Work request →
Working from the entries below, count every line that includes the word "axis". Return the figure alone.

Data excerpts →
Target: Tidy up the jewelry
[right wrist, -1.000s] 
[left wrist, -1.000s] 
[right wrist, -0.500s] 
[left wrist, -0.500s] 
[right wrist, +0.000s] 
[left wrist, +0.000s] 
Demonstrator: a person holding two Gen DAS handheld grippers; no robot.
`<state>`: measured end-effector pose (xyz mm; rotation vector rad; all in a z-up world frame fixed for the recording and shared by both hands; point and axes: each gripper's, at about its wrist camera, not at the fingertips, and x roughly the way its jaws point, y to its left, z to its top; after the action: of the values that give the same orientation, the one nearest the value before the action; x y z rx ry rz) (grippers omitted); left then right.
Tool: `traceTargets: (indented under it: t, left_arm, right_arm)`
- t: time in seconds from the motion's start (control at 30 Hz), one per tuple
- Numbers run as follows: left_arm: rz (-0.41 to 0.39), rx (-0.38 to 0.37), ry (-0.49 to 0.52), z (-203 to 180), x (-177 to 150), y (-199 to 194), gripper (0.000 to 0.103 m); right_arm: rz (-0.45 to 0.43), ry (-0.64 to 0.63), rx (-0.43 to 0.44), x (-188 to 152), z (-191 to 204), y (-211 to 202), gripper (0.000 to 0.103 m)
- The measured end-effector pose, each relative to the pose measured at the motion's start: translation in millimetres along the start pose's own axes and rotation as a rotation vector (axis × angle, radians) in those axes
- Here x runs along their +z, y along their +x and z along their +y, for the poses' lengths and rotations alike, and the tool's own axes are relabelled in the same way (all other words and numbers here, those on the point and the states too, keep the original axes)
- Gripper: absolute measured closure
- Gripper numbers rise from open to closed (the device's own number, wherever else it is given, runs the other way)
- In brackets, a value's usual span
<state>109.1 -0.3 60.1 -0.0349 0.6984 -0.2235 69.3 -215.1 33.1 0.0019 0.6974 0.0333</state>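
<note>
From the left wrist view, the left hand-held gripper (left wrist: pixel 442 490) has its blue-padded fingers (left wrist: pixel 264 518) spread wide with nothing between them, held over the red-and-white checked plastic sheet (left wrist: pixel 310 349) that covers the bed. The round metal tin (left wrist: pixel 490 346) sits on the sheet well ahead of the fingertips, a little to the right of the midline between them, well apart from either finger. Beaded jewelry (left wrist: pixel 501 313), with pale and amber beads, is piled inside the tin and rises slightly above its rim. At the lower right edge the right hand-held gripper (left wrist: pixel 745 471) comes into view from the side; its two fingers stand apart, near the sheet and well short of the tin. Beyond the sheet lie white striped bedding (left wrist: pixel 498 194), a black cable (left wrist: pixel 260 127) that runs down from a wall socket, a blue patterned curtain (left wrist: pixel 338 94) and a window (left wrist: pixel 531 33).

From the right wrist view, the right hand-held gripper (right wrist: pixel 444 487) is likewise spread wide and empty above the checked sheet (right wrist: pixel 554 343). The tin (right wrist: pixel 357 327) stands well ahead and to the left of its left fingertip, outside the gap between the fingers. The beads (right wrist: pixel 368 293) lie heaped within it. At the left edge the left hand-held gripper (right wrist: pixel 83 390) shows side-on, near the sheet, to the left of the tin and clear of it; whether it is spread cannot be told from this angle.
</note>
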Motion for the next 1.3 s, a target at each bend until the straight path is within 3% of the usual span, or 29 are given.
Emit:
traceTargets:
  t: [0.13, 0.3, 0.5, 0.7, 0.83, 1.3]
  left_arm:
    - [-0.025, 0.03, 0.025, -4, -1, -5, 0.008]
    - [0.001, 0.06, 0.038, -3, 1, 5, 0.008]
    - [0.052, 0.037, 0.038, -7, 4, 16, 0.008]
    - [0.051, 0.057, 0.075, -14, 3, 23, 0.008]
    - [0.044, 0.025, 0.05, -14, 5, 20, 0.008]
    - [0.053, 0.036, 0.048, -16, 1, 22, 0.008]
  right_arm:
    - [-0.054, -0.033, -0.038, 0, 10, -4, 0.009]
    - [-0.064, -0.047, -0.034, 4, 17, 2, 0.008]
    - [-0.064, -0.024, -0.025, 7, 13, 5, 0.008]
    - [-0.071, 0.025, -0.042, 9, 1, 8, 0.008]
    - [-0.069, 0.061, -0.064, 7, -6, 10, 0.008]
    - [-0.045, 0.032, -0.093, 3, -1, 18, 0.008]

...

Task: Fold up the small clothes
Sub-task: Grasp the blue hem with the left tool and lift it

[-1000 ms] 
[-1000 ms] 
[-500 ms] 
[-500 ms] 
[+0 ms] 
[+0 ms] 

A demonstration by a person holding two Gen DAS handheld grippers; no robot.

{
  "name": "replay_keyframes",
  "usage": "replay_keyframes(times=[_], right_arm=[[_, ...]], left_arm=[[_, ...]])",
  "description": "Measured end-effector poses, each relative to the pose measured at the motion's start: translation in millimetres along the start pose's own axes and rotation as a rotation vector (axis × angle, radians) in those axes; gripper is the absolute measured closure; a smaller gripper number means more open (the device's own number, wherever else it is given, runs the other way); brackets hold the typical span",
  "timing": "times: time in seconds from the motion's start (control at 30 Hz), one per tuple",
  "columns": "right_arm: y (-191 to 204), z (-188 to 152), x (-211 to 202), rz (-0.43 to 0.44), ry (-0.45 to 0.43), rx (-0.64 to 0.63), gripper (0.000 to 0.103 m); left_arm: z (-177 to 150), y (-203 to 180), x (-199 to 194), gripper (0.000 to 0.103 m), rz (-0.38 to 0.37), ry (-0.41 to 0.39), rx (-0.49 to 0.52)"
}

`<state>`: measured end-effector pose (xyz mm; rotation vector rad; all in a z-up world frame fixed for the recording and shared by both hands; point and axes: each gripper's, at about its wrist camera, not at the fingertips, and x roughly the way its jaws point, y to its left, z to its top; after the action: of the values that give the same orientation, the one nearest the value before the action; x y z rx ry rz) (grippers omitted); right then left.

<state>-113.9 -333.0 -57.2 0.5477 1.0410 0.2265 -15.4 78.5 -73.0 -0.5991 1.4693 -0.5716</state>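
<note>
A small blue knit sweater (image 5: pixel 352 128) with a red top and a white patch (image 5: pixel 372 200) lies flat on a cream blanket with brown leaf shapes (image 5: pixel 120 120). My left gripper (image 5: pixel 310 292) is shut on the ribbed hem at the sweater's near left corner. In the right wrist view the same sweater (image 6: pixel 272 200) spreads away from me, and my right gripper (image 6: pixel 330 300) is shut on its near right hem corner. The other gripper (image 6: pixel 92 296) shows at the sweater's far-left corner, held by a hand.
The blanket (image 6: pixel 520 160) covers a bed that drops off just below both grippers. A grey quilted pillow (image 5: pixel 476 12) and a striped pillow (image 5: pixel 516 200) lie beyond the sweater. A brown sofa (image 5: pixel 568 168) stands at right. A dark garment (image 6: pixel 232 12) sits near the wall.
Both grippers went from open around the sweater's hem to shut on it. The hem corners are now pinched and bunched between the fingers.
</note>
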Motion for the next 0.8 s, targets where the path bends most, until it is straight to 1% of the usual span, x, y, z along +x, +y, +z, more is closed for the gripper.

Expected output →
2